See "'Ilâm-en-Nas" (warnings for Folk) a pleasant little volume
by Mr. Godfrey Clarke (London, King and Co., 1873), mostly
consisting of the minor tales from The Nights especially this
group between Nights ccxlvii. and cdlxi.; but rendered valuable
by the annotations of my old friend, the late Frederick Ayrton.

[FN#461]  The reader will note the persistency with which the
duty of universal benevolence is preached.

[FN#462]  Arab. from Pers. "Shah-bander": see vol. iv. 29.

[FN#463]  i.e. of thy coming, a popular compliment.

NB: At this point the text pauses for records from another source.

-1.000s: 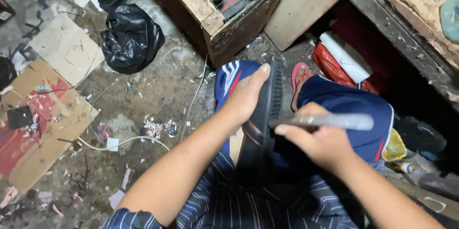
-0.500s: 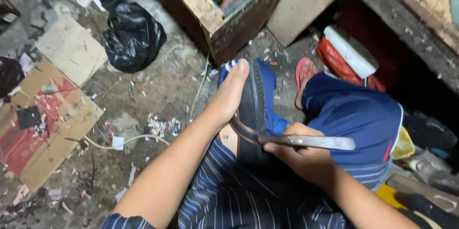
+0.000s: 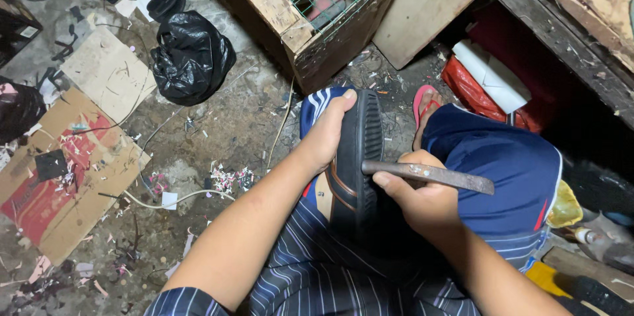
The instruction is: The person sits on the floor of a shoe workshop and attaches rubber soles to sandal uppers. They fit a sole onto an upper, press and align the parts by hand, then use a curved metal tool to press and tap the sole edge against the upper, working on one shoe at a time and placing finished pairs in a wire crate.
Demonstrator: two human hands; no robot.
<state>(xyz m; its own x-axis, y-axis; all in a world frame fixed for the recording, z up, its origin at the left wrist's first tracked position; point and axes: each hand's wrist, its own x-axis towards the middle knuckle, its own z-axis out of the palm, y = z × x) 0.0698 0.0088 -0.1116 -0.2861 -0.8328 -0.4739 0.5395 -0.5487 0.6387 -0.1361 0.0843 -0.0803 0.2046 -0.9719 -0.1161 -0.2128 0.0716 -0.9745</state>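
Note:
A black shoe (image 3: pixel 360 157) with a ridged rubber sole stands on edge in my lap, sole facing right. My left hand (image 3: pixel 327 134) grips its toe end from the left, thumb over the top. My right hand (image 3: pixel 416 190) is closed around a flat, rusty metal tool (image 3: pixel 429 175) that lies crosswise; its left tip presses against the side of the sole and its other end sticks out to the right over my blue shorts (image 3: pixel 495 171).
A wooden crate with green wire mesh (image 3: pixel 310 5) stands just ahead. A black plastic bag (image 3: pixel 191 55) and flattened cardboard (image 3: pixel 59 177) lie left on the littered concrete floor. My foot in a pink sandal (image 3: pixel 426 101) rests ahead-right, beside a red bag (image 3: pixel 465 85).
The shoe has turned from leaning right to standing more upright, sole ridges now showing. My right hand has moved the metal tool lower, and its tip now meets the sole's side.

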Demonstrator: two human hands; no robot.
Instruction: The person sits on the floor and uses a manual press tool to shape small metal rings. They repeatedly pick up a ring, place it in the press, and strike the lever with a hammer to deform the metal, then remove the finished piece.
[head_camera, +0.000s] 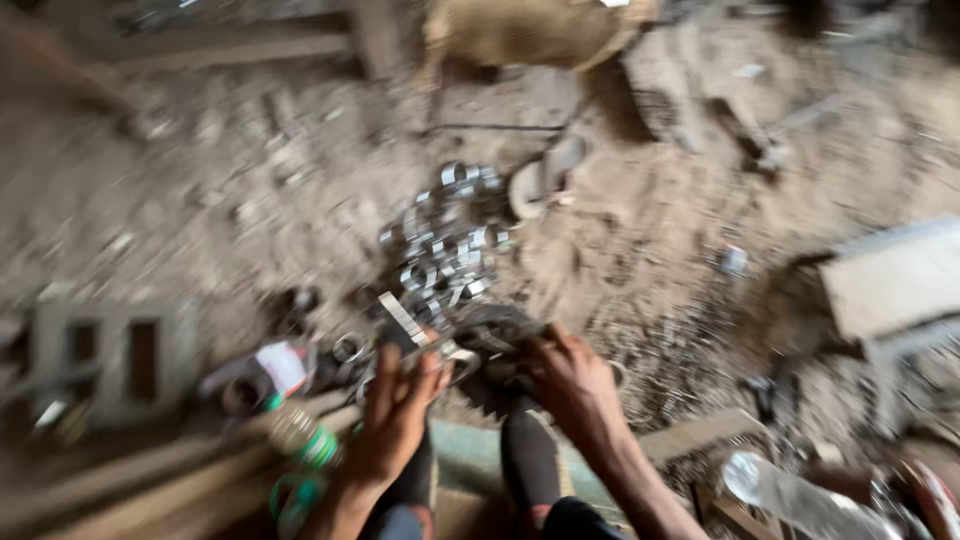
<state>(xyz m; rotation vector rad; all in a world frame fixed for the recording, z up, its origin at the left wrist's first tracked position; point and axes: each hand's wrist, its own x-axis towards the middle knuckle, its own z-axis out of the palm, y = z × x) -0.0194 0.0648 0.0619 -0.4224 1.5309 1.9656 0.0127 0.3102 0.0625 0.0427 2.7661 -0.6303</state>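
Pinching a flat metal strip (405, 320), long axis up-left, left hand (395, 415) fingers clamped; right hand (570, 385) fingers' state unclear.

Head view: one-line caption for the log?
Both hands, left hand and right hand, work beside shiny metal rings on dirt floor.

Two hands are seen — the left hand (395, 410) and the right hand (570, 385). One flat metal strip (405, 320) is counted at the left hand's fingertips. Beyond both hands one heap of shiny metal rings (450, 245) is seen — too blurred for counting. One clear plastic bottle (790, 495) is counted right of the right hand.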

[FN#464]  This is the doctrine of the universal East; and it is
true concerning wives and widows, not girls when innocent or
rather ignorant. According to Western ideas Kamar al-Zaman was a
young scoundrel of the darkest dye whose only excuses were his
age, his inexperience and his passions.

[FN#465]  Arab. "Dayyús" prop. = a man who pimps for his own wife
and in this sense constantly occurring in conversation.

[FN#466]  This is taking the law into one's own hands with a
witness, yet amongst races who preserve the Pundonor in full and
pristine force, e.g. the Afghans and the Persian Iliyat, the
killing so far from being considered murder or even justifiable
homicide would be highly commended by public opinion.

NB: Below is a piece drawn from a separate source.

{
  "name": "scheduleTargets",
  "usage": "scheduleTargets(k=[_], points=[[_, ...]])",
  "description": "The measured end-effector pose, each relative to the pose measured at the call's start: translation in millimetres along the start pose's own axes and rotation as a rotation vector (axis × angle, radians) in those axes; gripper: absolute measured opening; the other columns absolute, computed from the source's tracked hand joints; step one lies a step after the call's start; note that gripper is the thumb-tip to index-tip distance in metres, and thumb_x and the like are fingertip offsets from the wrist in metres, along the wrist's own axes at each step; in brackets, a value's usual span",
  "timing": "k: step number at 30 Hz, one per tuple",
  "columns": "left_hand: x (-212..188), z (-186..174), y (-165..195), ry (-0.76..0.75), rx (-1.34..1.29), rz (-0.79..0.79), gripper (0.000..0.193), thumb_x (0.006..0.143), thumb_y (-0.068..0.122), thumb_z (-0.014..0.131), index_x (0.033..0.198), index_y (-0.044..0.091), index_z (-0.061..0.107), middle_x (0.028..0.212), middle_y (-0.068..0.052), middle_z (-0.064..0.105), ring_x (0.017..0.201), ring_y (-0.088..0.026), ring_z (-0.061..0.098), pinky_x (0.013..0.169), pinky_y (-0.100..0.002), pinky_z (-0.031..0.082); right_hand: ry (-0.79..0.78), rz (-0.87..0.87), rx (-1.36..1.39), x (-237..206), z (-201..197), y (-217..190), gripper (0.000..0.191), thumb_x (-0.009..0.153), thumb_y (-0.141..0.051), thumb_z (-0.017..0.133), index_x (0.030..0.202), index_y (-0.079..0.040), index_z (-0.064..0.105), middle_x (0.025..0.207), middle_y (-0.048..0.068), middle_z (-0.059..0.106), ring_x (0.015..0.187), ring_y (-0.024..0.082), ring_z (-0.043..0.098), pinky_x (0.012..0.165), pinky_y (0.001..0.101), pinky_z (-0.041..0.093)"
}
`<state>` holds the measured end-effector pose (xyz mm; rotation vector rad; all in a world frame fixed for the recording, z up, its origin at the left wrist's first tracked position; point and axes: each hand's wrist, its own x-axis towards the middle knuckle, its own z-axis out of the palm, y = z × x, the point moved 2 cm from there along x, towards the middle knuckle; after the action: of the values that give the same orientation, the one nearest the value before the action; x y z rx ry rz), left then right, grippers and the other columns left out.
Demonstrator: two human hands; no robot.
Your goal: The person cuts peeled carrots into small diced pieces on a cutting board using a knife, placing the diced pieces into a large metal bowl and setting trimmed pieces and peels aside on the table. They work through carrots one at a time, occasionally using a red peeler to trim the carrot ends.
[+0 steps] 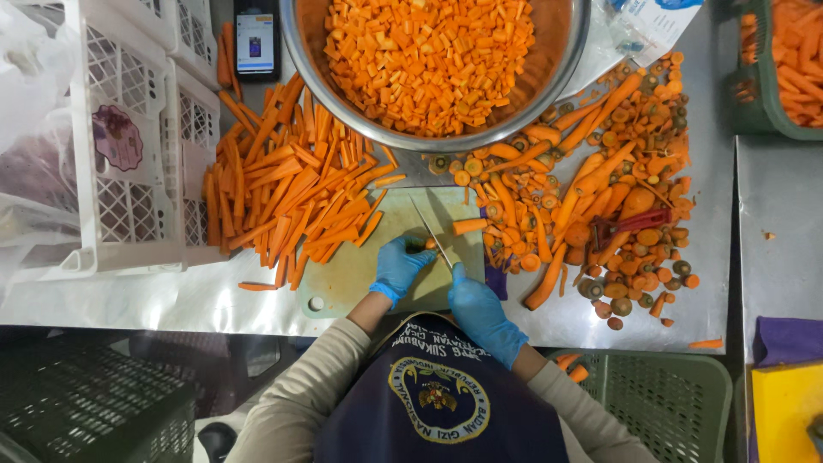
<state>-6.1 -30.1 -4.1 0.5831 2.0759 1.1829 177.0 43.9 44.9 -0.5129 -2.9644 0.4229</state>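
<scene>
Nearest the camera: dark apron with a round emblem, beige sleeves to either side. Both hands wear blue gloves.

Right hand: grip closed around the handle of a knife; blade runs up and left across the pale green cutting board, tip toward the bowl.

Left hand: fingers curled down on the board just left of the blade, with a small carrot bit at the fingertips; whether the grip pinches it or only rests on it, cannot tell.

One short carrot piece lies on the board just right of the blade, apart from both hands.

Left of the board: heap of carrot sticks, spilling onto the steel bench.
Right of the board: pile of peeled carrots, tops and trimmings; a red peeler lies in it.
Above the board: large steel bowl filled with diced carrot.

Far left: white plastic crate on the bench, a phone beyond the sticks. Green basket low right; another with carrots at top right.
</scene>
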Motion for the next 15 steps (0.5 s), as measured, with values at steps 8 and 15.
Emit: scheduleTargets(k=[8, 15], points=[[3.7, -2.6, -4.5, 0.002, -0.075, -0.009, 0.037, 0.073, 0.024, 0.090, 0.099, 0.001, 0.078, 0.089, -0.014, 0.080, 0.075, -0.017, 0.075, 0.073, -0.032, 0.059, -0.017, 0.083, 0.015, 40.0, 33.6, -2.6, 0.045, 0.087, -0.005, 0.059, 0.126, 0.015, 0.054, 0.066, 0.014, 0.060, 0.057, 0.032, 0.063, 0.052, 0.0448, 0.052], [-3.6, -1.2, -7.1, 0.026, -0.155, 0.047, 0.032, 0.076, 0.018, 0.087, 0.101, 0.000, 0.078, 0.088, -0.012, 0.080, 0.074, -0.013, 0.072, 0.072, -0.031, 0.059, 0.119, -0.091, 0.006, 22.7, 14.8, 2.4, 0.023, 0.086, -0.005, 0.059, 0.105, 0.009, 0.057, 0.074, 0.018, 0.059, 0.055, 0.030, 0.059, 0.051, 0.0440, 0.049]])
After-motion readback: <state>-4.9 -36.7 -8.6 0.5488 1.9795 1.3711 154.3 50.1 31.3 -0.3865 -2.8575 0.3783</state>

[FN#467]  Arab. "Nákisátu'aklin wa dín": the words are attributed
to the Prophet whom we find saying, "Verily in your wives and
children ye have an enemy, wherefore beware of them" (Koran lxiv.
14): compare 1 Cor. vii. 28, 32. But Maître Jehan de Meung went

          "Toutes êtez, serez ou fûses
           De faict ou de volonté, putes."

[FN#468]  Arab. "Habíbí wa tabíbí," the common jingle.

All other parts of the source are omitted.